2 yellow onions, diced
2 tbsp olive oil
1 lb orange-fleshed  sweet potato, chopped into bite-sized cubes
1 bunch collard greens, tough stems removed, torn into bite-sized pieces
1 cup corn kernels
2 cans black beans
1 can salt-free tomato puree or pieces
2 tsp minced chipotles in adoboe (more or less, depending on how hot you want it- mine were very hot, so start with less if you’re sensitive)

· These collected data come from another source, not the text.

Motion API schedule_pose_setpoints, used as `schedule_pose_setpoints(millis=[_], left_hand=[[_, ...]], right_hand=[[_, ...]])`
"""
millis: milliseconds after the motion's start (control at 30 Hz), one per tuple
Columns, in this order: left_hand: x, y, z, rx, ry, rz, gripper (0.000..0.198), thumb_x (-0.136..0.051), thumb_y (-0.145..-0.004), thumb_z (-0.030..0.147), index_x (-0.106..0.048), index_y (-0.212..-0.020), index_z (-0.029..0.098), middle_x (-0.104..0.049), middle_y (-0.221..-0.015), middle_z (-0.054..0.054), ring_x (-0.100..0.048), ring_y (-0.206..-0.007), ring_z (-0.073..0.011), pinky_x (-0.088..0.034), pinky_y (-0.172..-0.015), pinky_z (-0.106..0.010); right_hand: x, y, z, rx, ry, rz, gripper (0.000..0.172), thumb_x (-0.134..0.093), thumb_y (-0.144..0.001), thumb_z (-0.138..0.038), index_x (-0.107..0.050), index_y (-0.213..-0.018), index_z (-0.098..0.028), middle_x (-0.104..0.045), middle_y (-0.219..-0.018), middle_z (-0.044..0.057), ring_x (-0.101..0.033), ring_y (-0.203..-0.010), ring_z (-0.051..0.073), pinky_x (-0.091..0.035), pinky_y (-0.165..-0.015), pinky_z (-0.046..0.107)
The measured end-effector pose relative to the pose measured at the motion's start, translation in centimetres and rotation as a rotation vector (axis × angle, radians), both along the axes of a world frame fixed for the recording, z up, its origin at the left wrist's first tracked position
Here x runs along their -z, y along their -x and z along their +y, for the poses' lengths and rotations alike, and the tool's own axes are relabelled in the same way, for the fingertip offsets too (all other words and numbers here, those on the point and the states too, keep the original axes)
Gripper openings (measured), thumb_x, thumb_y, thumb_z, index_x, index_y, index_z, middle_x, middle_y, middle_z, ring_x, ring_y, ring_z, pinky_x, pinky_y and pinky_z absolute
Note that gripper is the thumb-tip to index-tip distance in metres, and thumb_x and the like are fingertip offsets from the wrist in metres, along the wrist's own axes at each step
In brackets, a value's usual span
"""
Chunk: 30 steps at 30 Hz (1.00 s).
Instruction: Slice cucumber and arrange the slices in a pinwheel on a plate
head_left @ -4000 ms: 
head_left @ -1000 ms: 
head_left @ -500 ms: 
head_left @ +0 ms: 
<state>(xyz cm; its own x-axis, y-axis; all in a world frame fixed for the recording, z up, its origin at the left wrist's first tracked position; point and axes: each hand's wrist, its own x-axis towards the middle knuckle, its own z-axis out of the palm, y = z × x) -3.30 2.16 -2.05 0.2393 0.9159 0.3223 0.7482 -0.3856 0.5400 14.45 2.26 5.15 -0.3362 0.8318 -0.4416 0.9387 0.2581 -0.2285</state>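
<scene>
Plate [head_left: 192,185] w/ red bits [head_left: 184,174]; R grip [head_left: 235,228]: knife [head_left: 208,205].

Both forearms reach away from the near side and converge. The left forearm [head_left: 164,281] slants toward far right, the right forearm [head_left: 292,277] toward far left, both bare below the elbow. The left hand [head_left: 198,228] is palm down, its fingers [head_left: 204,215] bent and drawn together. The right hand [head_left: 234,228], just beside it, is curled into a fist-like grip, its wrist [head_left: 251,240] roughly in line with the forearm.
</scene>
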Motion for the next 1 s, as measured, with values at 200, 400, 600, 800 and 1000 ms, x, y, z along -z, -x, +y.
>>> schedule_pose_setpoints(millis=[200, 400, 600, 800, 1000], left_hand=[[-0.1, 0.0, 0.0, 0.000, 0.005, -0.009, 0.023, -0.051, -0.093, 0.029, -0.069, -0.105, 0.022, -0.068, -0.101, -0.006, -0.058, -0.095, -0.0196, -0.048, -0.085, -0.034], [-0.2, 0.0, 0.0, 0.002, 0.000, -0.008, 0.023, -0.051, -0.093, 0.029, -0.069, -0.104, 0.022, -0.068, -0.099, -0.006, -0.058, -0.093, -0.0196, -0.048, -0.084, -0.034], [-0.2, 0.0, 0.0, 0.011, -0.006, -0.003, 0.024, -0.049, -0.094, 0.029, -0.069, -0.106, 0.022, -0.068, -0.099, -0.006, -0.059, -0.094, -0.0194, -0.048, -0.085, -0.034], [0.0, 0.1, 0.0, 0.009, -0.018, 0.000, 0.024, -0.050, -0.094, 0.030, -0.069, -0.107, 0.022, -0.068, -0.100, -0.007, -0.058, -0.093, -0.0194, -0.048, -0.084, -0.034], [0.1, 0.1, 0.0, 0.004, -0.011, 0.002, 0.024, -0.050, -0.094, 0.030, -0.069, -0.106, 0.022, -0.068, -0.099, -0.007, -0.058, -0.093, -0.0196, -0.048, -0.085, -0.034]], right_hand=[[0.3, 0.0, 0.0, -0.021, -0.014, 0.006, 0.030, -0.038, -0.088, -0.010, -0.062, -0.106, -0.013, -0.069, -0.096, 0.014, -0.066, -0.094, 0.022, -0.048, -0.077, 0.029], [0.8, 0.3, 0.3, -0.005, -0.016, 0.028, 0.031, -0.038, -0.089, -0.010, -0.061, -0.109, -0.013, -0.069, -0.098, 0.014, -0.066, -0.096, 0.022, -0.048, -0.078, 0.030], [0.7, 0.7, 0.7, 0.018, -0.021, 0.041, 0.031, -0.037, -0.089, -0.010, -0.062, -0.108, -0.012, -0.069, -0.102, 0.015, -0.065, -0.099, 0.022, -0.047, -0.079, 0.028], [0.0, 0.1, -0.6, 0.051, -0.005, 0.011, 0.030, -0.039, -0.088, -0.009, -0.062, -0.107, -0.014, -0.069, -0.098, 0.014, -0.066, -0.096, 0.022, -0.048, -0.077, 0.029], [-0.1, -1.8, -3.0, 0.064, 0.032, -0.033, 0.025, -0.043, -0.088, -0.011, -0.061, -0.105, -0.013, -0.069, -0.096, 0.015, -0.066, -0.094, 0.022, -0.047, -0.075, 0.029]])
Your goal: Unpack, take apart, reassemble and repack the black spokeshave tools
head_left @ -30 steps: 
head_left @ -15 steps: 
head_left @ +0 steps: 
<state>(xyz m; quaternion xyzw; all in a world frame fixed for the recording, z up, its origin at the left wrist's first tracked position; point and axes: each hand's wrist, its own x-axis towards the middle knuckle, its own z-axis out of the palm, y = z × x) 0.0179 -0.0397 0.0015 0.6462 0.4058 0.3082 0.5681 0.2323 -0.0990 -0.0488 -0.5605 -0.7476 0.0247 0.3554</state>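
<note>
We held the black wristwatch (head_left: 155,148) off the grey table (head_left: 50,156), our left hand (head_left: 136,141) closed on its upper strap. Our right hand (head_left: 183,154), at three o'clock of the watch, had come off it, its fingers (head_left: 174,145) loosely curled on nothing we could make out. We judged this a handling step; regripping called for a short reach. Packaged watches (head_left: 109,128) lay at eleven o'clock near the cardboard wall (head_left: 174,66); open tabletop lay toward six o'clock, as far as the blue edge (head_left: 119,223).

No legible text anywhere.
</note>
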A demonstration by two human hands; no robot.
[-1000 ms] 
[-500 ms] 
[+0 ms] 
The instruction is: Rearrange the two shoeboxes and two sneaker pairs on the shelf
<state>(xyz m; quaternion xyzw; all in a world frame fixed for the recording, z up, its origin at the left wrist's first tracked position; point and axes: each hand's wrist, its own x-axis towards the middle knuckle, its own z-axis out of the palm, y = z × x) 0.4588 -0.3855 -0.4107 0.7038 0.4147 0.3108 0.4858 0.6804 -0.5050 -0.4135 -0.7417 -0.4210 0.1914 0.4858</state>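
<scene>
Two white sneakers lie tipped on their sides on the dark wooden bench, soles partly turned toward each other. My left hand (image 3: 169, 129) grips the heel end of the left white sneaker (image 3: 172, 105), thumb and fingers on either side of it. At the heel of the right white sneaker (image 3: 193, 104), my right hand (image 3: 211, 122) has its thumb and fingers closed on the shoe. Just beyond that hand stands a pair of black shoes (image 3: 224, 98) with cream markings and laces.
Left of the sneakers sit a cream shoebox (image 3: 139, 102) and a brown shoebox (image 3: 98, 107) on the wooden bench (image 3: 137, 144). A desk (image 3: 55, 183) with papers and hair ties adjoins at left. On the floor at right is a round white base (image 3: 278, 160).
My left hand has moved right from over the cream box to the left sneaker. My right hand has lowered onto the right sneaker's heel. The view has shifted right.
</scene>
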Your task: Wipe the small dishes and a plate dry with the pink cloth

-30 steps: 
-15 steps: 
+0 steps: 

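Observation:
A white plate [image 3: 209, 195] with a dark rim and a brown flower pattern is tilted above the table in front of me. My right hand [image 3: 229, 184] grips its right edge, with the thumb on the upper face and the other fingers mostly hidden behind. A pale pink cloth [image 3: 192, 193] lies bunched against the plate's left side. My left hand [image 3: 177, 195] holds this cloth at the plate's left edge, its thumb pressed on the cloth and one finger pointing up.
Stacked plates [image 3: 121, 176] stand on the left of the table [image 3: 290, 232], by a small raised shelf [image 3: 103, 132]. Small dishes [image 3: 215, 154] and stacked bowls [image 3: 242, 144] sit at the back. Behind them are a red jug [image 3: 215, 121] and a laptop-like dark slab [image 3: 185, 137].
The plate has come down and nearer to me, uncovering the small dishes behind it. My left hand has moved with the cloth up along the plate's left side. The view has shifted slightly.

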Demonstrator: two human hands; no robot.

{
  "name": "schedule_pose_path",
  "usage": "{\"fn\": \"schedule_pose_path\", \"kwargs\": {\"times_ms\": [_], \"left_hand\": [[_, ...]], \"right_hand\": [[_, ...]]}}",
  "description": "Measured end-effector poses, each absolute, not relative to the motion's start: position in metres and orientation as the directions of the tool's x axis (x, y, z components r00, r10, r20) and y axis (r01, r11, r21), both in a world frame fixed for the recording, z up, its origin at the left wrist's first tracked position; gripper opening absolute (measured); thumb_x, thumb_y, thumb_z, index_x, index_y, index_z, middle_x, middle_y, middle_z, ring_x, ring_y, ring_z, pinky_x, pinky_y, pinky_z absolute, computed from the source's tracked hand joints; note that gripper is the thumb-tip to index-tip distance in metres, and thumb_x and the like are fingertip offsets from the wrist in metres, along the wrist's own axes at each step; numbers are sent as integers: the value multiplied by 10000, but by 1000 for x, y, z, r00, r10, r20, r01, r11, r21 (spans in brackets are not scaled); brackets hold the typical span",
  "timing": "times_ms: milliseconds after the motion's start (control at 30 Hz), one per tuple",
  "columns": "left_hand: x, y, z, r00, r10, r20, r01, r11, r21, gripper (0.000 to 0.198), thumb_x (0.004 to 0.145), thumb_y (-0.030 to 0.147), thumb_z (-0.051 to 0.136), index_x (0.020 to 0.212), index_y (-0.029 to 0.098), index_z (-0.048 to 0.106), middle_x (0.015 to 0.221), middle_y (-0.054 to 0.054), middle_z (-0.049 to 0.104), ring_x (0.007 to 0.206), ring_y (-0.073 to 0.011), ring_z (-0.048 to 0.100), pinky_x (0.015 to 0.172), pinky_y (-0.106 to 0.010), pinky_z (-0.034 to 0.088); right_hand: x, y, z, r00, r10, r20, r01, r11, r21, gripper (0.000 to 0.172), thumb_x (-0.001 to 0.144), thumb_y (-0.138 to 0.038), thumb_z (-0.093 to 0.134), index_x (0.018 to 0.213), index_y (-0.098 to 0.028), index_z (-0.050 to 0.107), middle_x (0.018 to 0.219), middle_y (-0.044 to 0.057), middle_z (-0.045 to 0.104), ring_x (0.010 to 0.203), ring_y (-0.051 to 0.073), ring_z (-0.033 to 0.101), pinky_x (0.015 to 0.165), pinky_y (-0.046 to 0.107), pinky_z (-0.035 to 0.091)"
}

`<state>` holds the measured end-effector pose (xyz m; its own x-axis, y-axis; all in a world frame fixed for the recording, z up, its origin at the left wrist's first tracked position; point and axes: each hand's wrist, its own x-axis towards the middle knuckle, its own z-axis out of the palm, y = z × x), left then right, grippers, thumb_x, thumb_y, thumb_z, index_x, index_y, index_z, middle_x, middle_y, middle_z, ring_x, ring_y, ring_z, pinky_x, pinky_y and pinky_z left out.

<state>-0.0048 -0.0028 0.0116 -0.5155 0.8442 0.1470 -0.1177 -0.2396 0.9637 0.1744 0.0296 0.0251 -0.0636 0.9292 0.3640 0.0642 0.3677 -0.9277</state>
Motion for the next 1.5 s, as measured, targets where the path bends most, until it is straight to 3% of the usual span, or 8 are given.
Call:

2 tsp roasted, crushed cumin (see note*)
1 tsp crushed fennel seeds
1/2 tsp smoked paprika
1 tbsp Mexican oregano, or regular, if you can’t find it
1 tsp vegan Worcestershire sauce
1 vegan chicken bullion cube
Juice from 1/2 a lemon
To garnish, if you’re feeling fancy: cilantro, chopped avocado, a squeeze of lime, tortilla strips

Caramelize the onions slowly in the oil until golden brown, sweet, and fragrant. Add the sweet potatoes, cumin, and fennel, sautee for 5 more minutes until starting to brown. Add water to cover the vegetables, return to high heat and bring to a boil. Add all remaining ingredients except the collards. Reduce to a low simmer for at least 30 minutes. When all the flavours are deep and mellow and melded perfectly, add your collards and cook 10 more minutes, of until collards are wilted. Enjoy with cornbread biscuits, fancy toppings, or as is. It’s really delicious either way.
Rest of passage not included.